Take Malaysia and Indonesia. Between them, they control about 90% of the world’s crude palm oil production. This has burgeoned in the last few years.
Malaysia’s palm oil output is expected to reach a record of $RM40 billion this year, a growth of 25% from 2006. The Malaysian government had granted 92 licenses to set up bio-diesel plants by the end of July 2007. But how much of the growth is due to demand--for the manufacture of products such as soap, in places like China and India--and how much is due to speculative activity?
What will this increased demand have on land use? Malaysia-based conservation agency Wild Asia said “the focus on expanding oil palm acreage for bio-diesel will ultimately be unsustainable given the scarcity of land”, as quoted in Forbes.

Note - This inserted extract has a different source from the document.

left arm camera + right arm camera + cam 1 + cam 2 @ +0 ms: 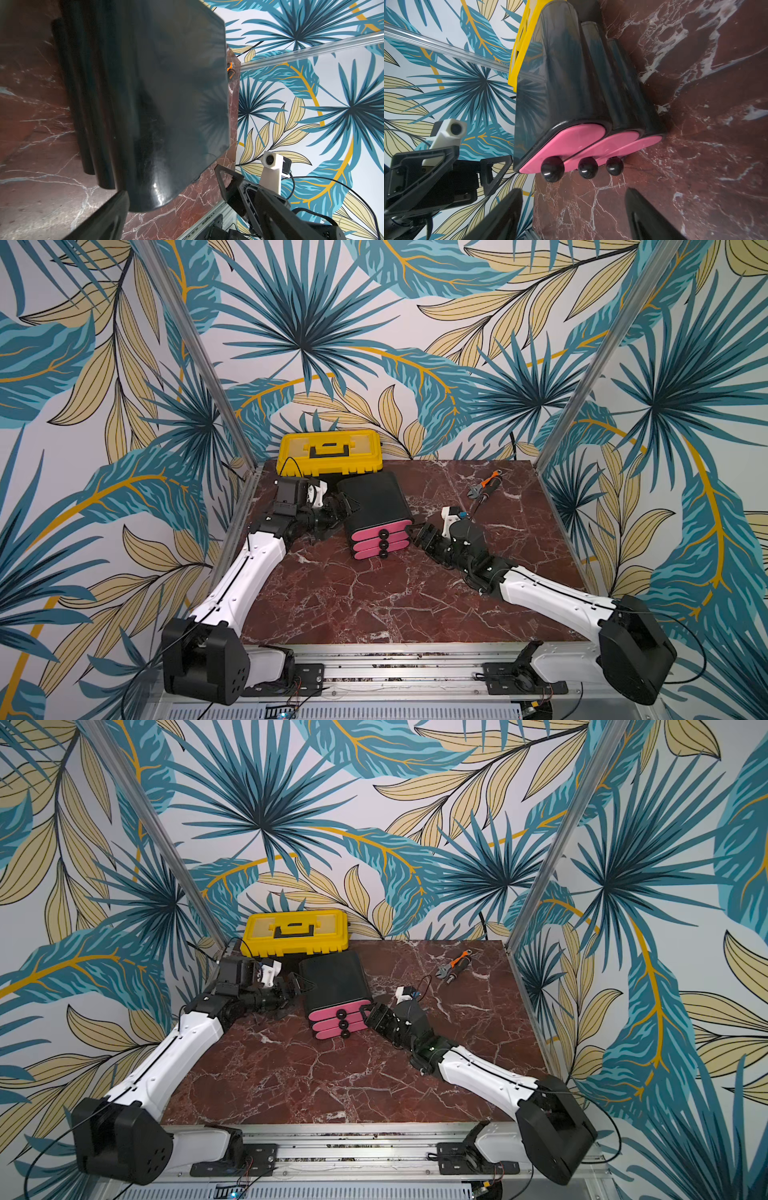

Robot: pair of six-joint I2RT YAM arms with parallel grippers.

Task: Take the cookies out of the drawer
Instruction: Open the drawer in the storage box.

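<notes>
Left of centre, toward the far side: a glossy black plastic drawer cabinet, round-edged and stepped down its flanks, with three flat pink drawer fronts angled toward the near right. All three shut flush, each with a shiny black ball knob at its middle. No cookies in sight in any view. Judged to be inside one of those drawers, impossible to tell which.

Left hand spread wide and empty at the cabinet's left flank, touching or nearly so. Probably placed there as a brace, to keep the light, slippery shell from sliding across the polished dark-red, white-veined marble desk during a pull.

Right hand low at the near right of the fronts, also wide, with nothing between the black fingers. Lined up on the row of knobs but short of them. Likely aimed at the top or middle knob, not certain. Round, smooth knobs, easy to slip off, so calls for a centred pinch behind the ball.

Behind the cabinet at the far left, a yellow hard-plastic toolbox with a black handle, close enough to serve as a backstop. At the far right, well apart, an orange-and-black-handled metal tool, out of the way.
</notes>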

Essentially, they will have to dig deep into forested land to satisfy this demand.
The Organisation for Economic Cooperation and Development (OECD) has called on governments to cut their subsidies for biofuel and instead encourage research into technologies that would avoid competing for land use with food production.
Surely, this is where there could be some synergy here. As Singapore pours resources into life sciences, perhaps it should consider setting up research and development facilities in bio-fuels. Singapore could certainly attract talent and develop the infrastructure to do so. And there is no land to compete for bio-fuels here.
Given our experience in petroleum refining, surely there is some shared learning that can occur. Especially in the way the fuels are distributed and marketed. Plus, it could be a benchmark for cooperation between the two countries.
Should we be going crude? Or am I just being naïve?